Chapter 50 : Beneath Familiar Skies
The Murmuring Spark descended through Earth's upper atmosphere cloaked in silence, wrapped in the auroral shimmer of a low-orbit veil. Beneath its belly, clouds boiled in the red hues of a fading sun. Cities blinked like ember clusters. Oceans shimmered with waning light. From orbit, Earth looked… small.
But to Ashen Aras, it was more than a speck in the galaxy.

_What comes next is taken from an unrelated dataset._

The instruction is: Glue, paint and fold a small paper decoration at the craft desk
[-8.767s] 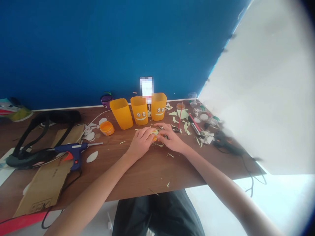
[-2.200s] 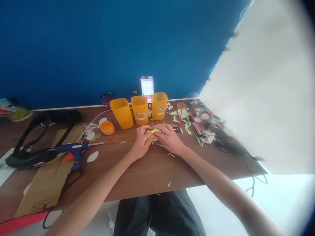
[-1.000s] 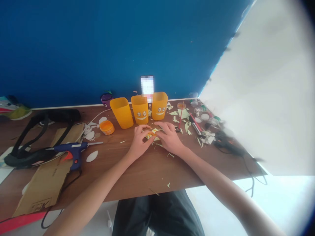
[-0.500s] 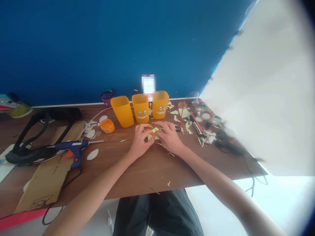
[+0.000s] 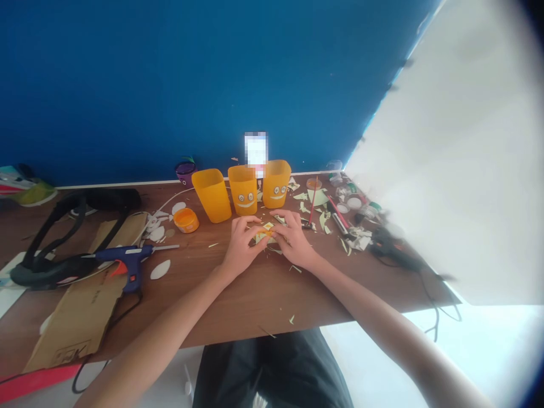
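Between both hands is a small yellow-orange piece (image 5: 267, 228), partly hidden by the fingers; its exact kind cannot be made out. My left hand (image 5: 245, 243) pinches its left side with thumb and forefinger. On the opposite side, my right hand (image 5: 294, 239) grips it with the fingertips. Pale green paper scraps lie on the table just under the fingers. Behind the hands stand a plain yellow cup (image 5: 212, 196), a middle yellow cup (image 5: 243, 190) with eyes and a white smile, and a right yellow cup (image 5: 277, 184) with a similar face.
On the left are an orange paint jar (image 5: 186, 220), a blue glue gun (image 5: 130, 259), cardboard (image 5: 79, 323) and a black strapped headset (image 5: 80, 198). Paper scraps, a red pencil (image 5: 313, 198) and small jars (image 5: 354, 202) litter the right side. A blue wall (image 5: 170, 85) closes the back.
The view has shifted slightly. Both hands stay in nearly the same place, with the fingers moving a little around the yellow-orange piece.
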Demonstrator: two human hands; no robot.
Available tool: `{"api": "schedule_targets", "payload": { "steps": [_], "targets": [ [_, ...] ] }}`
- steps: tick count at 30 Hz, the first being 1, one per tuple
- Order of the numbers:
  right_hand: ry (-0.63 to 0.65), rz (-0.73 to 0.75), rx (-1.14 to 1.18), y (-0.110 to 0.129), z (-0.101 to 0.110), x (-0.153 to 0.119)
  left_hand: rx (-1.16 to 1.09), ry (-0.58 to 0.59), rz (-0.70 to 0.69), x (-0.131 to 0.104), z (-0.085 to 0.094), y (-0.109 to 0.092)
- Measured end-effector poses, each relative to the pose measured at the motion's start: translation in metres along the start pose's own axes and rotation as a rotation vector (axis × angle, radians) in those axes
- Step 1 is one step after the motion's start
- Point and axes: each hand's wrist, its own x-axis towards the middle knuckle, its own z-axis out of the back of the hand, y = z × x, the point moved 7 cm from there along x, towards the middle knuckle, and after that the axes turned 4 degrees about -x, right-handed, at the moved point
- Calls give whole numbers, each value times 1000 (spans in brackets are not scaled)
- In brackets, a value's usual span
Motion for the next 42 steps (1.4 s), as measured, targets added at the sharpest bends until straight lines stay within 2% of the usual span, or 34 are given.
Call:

It was unfinished business.
He stood at the command deck, arms crossed, draped in the shadow of the ship's forward canopy. The Cipher rings around his chest had dulled to an idle thrum—resonant, waiting. The Pillar Arc had changed him. Not just in strength. Not just in the mastery of the dragons' fragmented legacy. It changed his perspective.
Even among the stars, Earth had never stopped calling.
Behind him, Lysanthe approached, hands on the rail.
"You sure you're ready to be back?" she asked.
"No," Ashen replied. "But Earth doesn't care if I'm ready. It only cares if I'm strong enough."
She studied his expression. "You look more… human here."
He chuckled dryly. "Maybe that's the point."
A soft chime echoed. The ship's AI pinged local coordinates.
"Landing vector locked. Atmospheric variance: stable. Hostile resonance detected—Mid-Planet tier cultivators active within 200km."
Ashen's eyes narrowed.
"Who?"
The ship flickered an image. A fortress. High atop what was once the Eastern Ridge—now a no-man's-land. The emblem flying atop the spires was unfamiliar to Lysanthe, but not to Ashen.
A black sun enclosed within a crimson wheel.
"The Crimson Mandate," Ashen muttered. "They survived…"
Lysanthe tilted her head. "Friends of yours?"
"They tried to kill me once," he said flatly. "They failed."
---
The Spark touched down quietly in the mountainous highlands west of the fortress, camouflaged under a multi-layered field. Ashen stepped onto the familiar soil, his boots pressing into the moss-covered stones of the old Eastern wilds. Once lush, the forest was now sparse, trees scarred by old battles and energy surges. The sky above held the ghost of war.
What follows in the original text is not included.